Book Review: The Animators

animatorsThe Animators
by Kayla Rae Whitaker
Contemporary Fiction
386 pages
Published 2017

I hadn’t actually intended this to be one of my Pride Month reads, but Mel, the main character’s best friend and business partner, is lesbian, so it turns out that it counts! I read this book as part of Litsy’s “Buddy Reads” program, where everyone participating reads the same section of the book and discusses it before moving on to the next section. So I’ve been slowly reading this one over the past month. I’m not sure I would have read this if not for the Buddy Read.
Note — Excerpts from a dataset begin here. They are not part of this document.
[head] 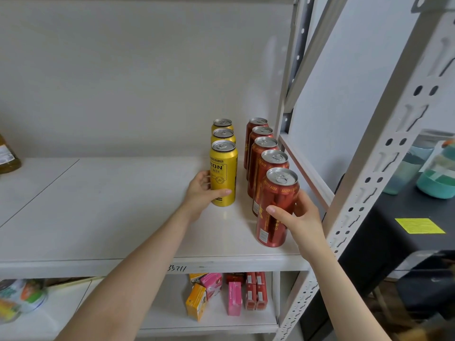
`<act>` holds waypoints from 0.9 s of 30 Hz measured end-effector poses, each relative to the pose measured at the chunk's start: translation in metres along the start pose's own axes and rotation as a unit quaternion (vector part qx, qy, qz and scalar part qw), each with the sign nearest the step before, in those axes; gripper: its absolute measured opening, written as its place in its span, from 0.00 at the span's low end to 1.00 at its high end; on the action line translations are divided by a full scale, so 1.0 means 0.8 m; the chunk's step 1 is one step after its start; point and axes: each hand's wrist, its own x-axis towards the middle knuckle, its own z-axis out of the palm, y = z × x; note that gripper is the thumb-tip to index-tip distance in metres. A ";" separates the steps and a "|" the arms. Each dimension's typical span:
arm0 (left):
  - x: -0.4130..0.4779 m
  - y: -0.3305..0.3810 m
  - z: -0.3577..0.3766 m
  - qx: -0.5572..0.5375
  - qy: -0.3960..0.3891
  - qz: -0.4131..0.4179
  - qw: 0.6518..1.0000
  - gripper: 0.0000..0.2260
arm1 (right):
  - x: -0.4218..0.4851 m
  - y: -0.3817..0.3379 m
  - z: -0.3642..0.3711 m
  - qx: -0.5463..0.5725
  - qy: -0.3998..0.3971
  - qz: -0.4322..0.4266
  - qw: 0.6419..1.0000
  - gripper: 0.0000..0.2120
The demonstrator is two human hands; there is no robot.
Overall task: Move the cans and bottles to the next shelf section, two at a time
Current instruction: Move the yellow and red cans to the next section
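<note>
White shelf (pixel 123 205) held a yellow can row (pixel 222 135) and a red can row (pixel 264 146) by its rear upright (pixel 293 70).
Left hand (pixel 199 193) curled round the front yellow can (pixel 225 168), farther from that upright; right hand (pixel 300 217) curled round the front red can (pixel 278 193), closer to it.

We face a plain white wall (pixel 123 70) behind a white shelf (pixel 98 205). At two o'clock stands a perforated grey upright (pixel 364 193); at three o'clock, a dark counter (pixel 384 230) carries a yellow note (pixel 419 225). The light is even.
</note>
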 end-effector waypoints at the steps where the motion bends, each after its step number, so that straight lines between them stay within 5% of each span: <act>1: 0.002 0.000 0.000 -0.001 0.001 -0.001 1.000 0.33 | 0.000 0.000 0.001 0.000 0.000 0.000 1.000 0.23; 14: 0.011 -0.002 -0.002 0.000 -0.016 0.007 1.000 0.31 | 0.002 0.000 0.002 -0.011 0.004 -0.007 1.000 0.28; 27: 0.002 -0.004 -0.008 0.029 -0.032 0.004 0.999 0.29 | 0.000 0.001 0.004 -0.034 0.035 0.000 0.999 0.20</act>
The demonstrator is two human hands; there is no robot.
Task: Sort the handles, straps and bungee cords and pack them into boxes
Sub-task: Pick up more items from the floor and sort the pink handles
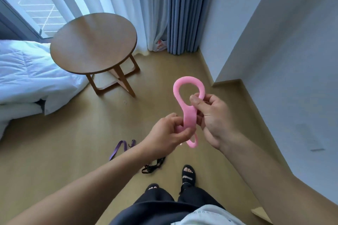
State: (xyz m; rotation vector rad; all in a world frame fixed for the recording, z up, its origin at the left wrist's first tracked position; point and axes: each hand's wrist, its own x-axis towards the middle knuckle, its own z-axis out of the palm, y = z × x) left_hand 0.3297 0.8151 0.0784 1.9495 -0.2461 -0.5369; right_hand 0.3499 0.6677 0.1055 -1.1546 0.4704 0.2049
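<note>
Currently: pink handle (188, 115), long axis upright, big loop topmost. Left hand (167, 133) pinches below; right hand (212, 115) pinches above.

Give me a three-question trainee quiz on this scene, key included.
1. Which hands grip the handle? A left only; B right only; C both.
2. True or false: the purple strap lies on the floor.
3. Fill in: the table has a ____ top.
Key: 1 C, the left hand and right hand both grip it. 2 true. 3 round.
</note>
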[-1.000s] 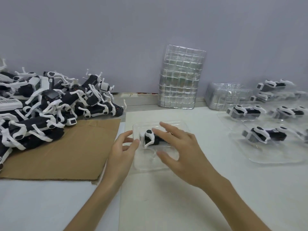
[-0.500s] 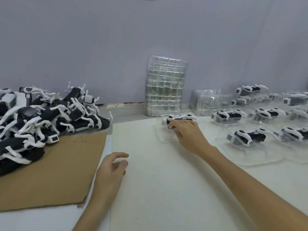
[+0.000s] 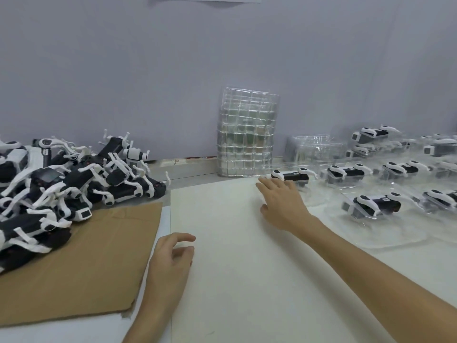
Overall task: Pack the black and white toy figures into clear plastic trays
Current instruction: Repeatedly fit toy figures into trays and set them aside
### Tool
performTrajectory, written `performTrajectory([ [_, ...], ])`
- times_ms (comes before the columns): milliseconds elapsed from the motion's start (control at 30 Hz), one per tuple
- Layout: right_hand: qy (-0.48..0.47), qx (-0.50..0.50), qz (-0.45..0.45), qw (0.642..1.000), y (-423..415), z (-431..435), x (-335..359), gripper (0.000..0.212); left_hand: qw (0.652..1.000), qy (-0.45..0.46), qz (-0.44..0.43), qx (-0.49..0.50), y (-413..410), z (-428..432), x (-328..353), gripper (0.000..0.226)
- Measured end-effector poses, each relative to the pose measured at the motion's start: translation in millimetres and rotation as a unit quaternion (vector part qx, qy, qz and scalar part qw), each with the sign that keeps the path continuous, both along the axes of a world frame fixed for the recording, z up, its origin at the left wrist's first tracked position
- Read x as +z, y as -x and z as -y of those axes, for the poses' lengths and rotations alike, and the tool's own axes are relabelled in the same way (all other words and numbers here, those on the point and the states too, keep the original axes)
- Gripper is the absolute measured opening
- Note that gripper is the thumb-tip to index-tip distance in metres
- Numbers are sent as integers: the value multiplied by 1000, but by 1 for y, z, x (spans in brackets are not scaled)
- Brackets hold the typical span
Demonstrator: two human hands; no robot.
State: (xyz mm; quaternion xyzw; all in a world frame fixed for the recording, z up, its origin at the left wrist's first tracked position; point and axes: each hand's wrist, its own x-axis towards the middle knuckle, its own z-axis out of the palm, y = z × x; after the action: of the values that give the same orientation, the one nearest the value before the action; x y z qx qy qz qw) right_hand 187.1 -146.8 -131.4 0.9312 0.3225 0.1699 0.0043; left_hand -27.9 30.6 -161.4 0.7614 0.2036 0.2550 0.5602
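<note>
Nearest, the left hand lay on the white desk, fingers loosely curled and holding nothing. The flat brown cardboard sheet sat just to its left. Further out, the right hand was stretched flat, fingertips against a clear plastic tray carrying one black and white toy figure. It was touching, not gripping. Right of that hand sat the filled trays, several rows done. Up and left of the left hand, though, a big heap of loose black and white figures waited. Beyond the right hand a tall stack of empty clear trays stood by the wall. Plenty left to pack, I'd judge.
</note>
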Motion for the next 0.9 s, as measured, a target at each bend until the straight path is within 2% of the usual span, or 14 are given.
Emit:
performTrajectory([
  [300,40,-49,-18,998,-12,16,0,59,1000,7,9,1,-1,-2,-3,26],
  [400,8,-49,-52,997,-13,12,3,58,1000,-12,18,0,-3,-1,-5,27],
  [500,-100,-10,-82,991,-13,2,20,49,998,-66,12,-8,-4,2,-7,28],
  [633,-225,49,-4,973,-23,-18,63,42,987,-163,-3,-16,-5,6,-9,28],
  [700,-242,53,51,968,-37,-31,88,46,961,-273,2,-36,-7,9,-12,20],
  [800,-225,36,109,968,-68,-50,122,60,902,-416,-42,-108,-9,17,-9,29],
  [867,-197,11,127,972,-88,-63,139,72,892,-431,-46,-131,-13,15,-8,43],
  [900,-176,-3,131,976,-97,-69,146,77,891,-437,-25,-125,-14,14,-8,41],
])
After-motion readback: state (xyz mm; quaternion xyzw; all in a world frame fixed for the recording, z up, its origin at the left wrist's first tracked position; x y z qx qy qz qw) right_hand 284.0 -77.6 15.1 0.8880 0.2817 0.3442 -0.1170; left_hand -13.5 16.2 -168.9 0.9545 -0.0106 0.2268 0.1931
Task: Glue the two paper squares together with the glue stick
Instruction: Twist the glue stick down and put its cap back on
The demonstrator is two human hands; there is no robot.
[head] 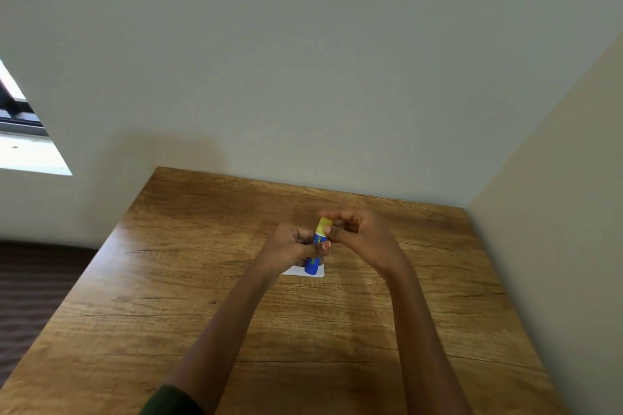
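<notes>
One glue stick (317, 246), blue with a yellow cap (324, 223), is held above the tabletop (168, 280) toward its far edge. The left hand (290, 246) is curled around the barrel; the right hand's (360, 229) fingertips pinch the cap. White paper (305, 271) lies flat beneath, mostly hidden; its count is unclear.

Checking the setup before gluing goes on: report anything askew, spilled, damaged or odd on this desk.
Nothing stands out. The left hand holds the blue glue stick upright, the right hand is at its yellow cap, and white paper lies flat on the wooden desk beneath. No spill or damage shows; the hands hide most of the paper.
</notes>
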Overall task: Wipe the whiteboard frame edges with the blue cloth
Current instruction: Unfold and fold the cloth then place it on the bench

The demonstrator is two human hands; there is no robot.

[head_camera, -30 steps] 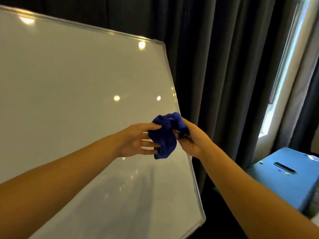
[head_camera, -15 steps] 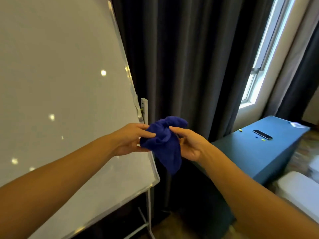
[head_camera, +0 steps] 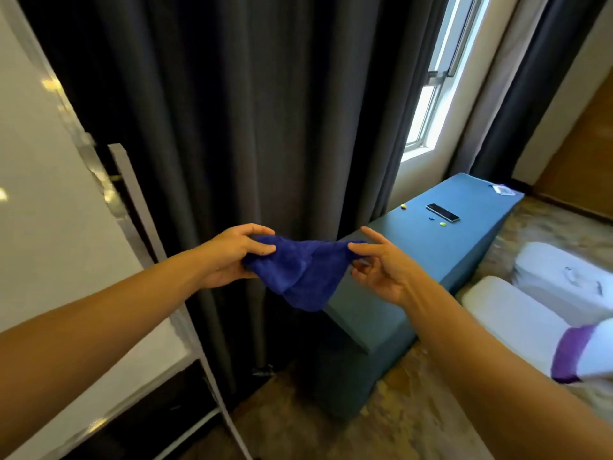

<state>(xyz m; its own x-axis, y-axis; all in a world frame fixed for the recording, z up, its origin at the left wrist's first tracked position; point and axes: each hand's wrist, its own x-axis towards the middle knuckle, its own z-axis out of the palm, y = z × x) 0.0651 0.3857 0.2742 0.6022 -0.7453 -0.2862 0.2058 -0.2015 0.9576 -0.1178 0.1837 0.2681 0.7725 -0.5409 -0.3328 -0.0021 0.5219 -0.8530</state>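
Head view shows the blue cloth (head_camera: 298, 273) held in the air to the right of the whiteboard (head_camera: 39, 210), apart from its frame edge (head_camera: 66, 104) and in front of the dark curtain (head_camera: 265, 111) that hangs behind and beside the board. The cloth is stretched between the two hands and its middle sags down in a loose fold. The risk, as it seems from here, is mostly in the grip on the far side from the whiteboard: the right hand (head_camera: 381, 270) takes only a corner with thumb and one or two fingers, and the index finger stands almost straight, so a small pull could free this corner and leave the cloth hanging from one hand or falling to the floor. A second risk is that a cloth brought to the frame so loose would catch on the stand post (head_camera: 132, 194) just behind the frame edge, or would wipe the board face and not the edge. The left hand (head_camera: 232, 257), nearer to the whiteboard, grips its end firmly, with the thumb on top and curled fingers below. Both forearms reach forward, almost level, the wrists turned inward to each other.
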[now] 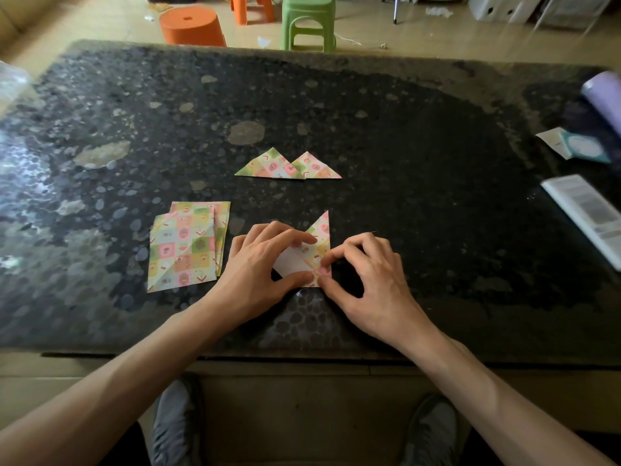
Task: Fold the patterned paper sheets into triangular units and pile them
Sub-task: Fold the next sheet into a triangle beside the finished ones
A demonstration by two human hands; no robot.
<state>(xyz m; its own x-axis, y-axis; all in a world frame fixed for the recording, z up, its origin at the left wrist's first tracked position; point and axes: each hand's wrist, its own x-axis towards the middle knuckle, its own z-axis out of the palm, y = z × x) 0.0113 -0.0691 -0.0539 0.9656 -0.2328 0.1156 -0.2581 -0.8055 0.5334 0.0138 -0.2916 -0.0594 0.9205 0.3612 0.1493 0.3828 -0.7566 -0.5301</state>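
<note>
I read one half-folded sheet at the near centre of the glossy, dark speckled stone table, checked pattern up, plain white underside exposed, one pointed flap raised. Left hand holds it with bent forefinger and thumb spanning the white face. Right hand pinches its right edge with curled fingertips. Flat square sheets lie stacked just left. Two folded triangles sit farther back, overlapping.
</note>
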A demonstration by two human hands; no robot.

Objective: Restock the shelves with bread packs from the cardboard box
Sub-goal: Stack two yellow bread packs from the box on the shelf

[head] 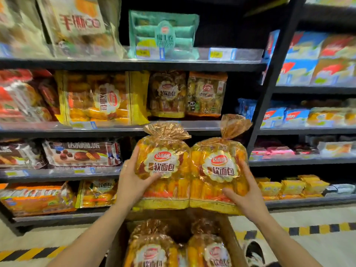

This book surprised me! I enjoyed it, and I wasn’t sure I would. Mel and Sharon have been friends since college, spurring each other to greater artistry in their chosen field of adult cartooning. (Not porn, just not childish themes.) They work well together, with Mel coming up with most of the beginning ideas and Sharon hammering them into a shape that will work and keeping them on track through projects. But Mel has a drug and alcohol problem, and Sharon has a stroke, and working through all of those things are really what the book deals with.

The two go back to visit Sharon’s hometown in Kentucky at one point, and the way Sharon describes the town, and how surreal it is and how she never felt like she belonged, even when she lived there – that was a really hard-hitting passage for me. I went back to my own hometown last Christmas, and I felt the same feelings Sharon has in the book. Seeing those feelings actually put into words was….strange.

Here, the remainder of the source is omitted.